## PROBLEM TO WORK ON
Write out, precisely and in full, each line of the material.

(INFORMATION SHOWN)

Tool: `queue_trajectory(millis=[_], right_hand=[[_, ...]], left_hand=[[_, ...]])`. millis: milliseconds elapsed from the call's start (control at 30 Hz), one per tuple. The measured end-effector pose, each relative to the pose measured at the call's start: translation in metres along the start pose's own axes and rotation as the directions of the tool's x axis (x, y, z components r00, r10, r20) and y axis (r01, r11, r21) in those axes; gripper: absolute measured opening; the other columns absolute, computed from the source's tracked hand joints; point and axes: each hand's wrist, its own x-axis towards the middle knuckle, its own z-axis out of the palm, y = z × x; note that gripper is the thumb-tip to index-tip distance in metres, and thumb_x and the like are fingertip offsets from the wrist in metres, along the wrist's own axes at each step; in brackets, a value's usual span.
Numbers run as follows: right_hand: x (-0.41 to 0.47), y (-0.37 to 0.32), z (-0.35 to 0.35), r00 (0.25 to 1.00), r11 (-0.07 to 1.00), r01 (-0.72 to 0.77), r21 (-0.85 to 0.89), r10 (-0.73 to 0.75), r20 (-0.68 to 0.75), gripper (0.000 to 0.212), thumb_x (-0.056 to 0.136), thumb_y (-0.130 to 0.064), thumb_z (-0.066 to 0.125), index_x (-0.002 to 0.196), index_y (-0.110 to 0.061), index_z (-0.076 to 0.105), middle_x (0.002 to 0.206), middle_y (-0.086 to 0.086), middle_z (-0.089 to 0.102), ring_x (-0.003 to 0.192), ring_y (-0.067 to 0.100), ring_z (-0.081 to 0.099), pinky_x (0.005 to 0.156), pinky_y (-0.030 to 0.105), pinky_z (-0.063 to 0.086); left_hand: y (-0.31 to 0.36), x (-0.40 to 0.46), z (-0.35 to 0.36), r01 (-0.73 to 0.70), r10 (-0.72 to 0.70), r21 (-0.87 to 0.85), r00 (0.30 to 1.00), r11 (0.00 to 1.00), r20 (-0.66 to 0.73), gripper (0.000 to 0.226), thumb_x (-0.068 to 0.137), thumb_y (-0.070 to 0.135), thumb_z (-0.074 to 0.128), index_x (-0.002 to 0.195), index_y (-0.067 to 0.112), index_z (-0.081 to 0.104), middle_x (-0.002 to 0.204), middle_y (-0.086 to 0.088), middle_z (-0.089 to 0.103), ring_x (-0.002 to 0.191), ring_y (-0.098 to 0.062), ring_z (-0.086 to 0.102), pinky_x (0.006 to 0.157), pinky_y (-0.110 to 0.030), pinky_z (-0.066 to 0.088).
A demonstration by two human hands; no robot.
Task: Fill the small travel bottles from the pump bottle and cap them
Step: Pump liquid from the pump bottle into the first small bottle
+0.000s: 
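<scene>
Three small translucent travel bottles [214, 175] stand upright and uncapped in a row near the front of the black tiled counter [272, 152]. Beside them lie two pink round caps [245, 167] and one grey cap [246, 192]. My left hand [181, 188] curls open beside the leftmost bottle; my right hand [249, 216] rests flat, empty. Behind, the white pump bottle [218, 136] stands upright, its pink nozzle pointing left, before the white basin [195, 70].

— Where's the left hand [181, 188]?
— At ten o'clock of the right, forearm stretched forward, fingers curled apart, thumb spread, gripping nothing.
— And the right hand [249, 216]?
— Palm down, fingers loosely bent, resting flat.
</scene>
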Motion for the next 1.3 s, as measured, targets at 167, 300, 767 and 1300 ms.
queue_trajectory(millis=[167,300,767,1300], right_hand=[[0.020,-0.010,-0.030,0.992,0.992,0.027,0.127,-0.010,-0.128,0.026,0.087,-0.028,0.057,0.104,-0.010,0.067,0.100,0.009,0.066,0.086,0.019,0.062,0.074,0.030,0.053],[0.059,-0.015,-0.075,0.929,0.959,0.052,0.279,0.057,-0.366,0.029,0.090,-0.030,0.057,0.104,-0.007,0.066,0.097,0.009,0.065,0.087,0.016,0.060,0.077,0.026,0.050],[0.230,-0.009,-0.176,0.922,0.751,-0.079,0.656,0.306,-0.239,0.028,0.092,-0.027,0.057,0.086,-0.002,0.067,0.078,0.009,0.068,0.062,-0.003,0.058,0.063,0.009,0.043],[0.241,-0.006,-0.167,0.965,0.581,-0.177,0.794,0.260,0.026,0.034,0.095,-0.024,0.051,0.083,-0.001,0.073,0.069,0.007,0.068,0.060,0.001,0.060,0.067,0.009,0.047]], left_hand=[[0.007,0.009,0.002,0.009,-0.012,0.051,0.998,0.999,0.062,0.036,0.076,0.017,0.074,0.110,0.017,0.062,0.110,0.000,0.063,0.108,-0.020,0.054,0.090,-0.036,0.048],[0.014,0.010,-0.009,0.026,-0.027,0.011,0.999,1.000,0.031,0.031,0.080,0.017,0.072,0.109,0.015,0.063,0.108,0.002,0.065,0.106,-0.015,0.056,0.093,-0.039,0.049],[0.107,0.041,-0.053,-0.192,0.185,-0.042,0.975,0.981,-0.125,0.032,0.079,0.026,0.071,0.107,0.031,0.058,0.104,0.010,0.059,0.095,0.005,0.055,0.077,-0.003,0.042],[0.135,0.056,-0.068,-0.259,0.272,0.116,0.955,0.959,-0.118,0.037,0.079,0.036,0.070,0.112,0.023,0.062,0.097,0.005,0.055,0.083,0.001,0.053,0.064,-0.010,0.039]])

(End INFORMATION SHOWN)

## TASK RESPONSE
Tool: `queue_trajectory(millis=[_], right_hand=[[_, ...]], left_hand=[[_, ...]])`. millis: milliseconds elapsed from the call's start (control at 30 Hz), one per tuple. The measured end-effector pose, each relative to the pose measured at the call's start: translation in metres along the start pose's own axes and rotation as the directions of the tool's x axis (x, y, z components r00, r10, r20) and y axis (r01, r11, r21) in those axes; gripper: absolute measured opening; the other columns absolute, computed from the source's tracked hand joints; point and axes: each hand's wrist, its own x-axis towards the middle knuckle, its own z-axis out of the palm, y = z × x; note that gripper is the thumb-tip to index-tip distance in metres, and thumb_x and the like are fingertip offsets from the wrist in metres, along the wrist's own axes at each step; in brackets, a value's usual span.
Numbers run as follows: right_hand: x (-0.41 to 0.47), y (-0.37 to 0.32), z (-0.35 to 0.35), r00 (0.25 to 1.00), r11 (-0.07 to 1.00), r01 (-0.72 to 0.77), r21 (-0.85 to 0.89), r10 (-0.73 to 0.75), r20 (-0.68 to 0.75), gripper (0.000 to 0.212), thumb_x (-0.056 to 0.136), thumb_y (-0.130 to 0.064), thumb_z (-0.066 to 0.125), index_x (-0.002 to 0.196), index_y (-0.110 to 0.061), index_z (-0.076 to 0.105), middle_x (0.002 to 0.206), middle_y (-0.086 to 0.086), middle_z (-0.089 to 0.102), ring_x (-0.003 to 0.192), ring_y (-0.067 to 0.100), ring_z (-0.081 to 0.099), pinky_x (0.005 to 0.156), pinky_y (-0.030 to 0.105), pinky_z (-0.063 to 0.086); left_hand: y (-0.31 to 0.36), x (-0.40 to 0.46), z (-0.35 to 0.36), r01 (-0.73 to 0.70), r10 (-0.72 to 0.70), r21 (-0.87 to 0.85), r00 (0.30 to 1.00), r11 (0.00 to 1.00), r20 (-0.66 to 0.73), gripper (0.000 to 0.226), thumb_x (-0.068 to 0.137), thumb_y (-0.070 to 0.135), thumb_z (-0.074 to 0.128), index_x (-0.002 to 0.195), index_y (-0.067 to 0.112), index_z (-0.081 to 0.104), middle_x (-0.002 to 0.204), middle_y (-0.086 to 0.088), middle_z (-0.089 to 0.103), ring_x (-0.002 to 0.191), ring_y (-0.098 to 0.062), ring_z (-0.086 to 0.102), pinky_x (0.006 to 0.157), pinky_y (-0.110 to 0.030), pinky_z (-0.066 to 0.088).
A demonstration by two human hands; no robot.
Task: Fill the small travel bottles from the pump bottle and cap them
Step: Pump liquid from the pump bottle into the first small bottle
+0.000s: 
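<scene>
Three small translucent travel bottles [214, 175] stand upright and uncapped in a row near the front of the black tiled counter [272, 152]. Beside them lie two pink round caps [245, 167] and one grey cap [246, 192]. My left hand [181, 188] curls open beside the leftmost bottle; my right hand [249, 216] rests flat, empty. Behind, the white pump bottle [218, 136] stands upright, its pink nozzle pointing left, before the white basin [195, 70].

— Where's the left hand [181, 188]?
— At ten o'clock of the right, forearm stretched forward, fingers curled apart, thumb spread, gripping nothing.
— And the right hand [249, 216]?
— Palm down, fingers loosely bent, resting flat.
</scene>
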Motion for the next 1.3 s, as measured, targets at 167, 300, 767 and 1300 ms.
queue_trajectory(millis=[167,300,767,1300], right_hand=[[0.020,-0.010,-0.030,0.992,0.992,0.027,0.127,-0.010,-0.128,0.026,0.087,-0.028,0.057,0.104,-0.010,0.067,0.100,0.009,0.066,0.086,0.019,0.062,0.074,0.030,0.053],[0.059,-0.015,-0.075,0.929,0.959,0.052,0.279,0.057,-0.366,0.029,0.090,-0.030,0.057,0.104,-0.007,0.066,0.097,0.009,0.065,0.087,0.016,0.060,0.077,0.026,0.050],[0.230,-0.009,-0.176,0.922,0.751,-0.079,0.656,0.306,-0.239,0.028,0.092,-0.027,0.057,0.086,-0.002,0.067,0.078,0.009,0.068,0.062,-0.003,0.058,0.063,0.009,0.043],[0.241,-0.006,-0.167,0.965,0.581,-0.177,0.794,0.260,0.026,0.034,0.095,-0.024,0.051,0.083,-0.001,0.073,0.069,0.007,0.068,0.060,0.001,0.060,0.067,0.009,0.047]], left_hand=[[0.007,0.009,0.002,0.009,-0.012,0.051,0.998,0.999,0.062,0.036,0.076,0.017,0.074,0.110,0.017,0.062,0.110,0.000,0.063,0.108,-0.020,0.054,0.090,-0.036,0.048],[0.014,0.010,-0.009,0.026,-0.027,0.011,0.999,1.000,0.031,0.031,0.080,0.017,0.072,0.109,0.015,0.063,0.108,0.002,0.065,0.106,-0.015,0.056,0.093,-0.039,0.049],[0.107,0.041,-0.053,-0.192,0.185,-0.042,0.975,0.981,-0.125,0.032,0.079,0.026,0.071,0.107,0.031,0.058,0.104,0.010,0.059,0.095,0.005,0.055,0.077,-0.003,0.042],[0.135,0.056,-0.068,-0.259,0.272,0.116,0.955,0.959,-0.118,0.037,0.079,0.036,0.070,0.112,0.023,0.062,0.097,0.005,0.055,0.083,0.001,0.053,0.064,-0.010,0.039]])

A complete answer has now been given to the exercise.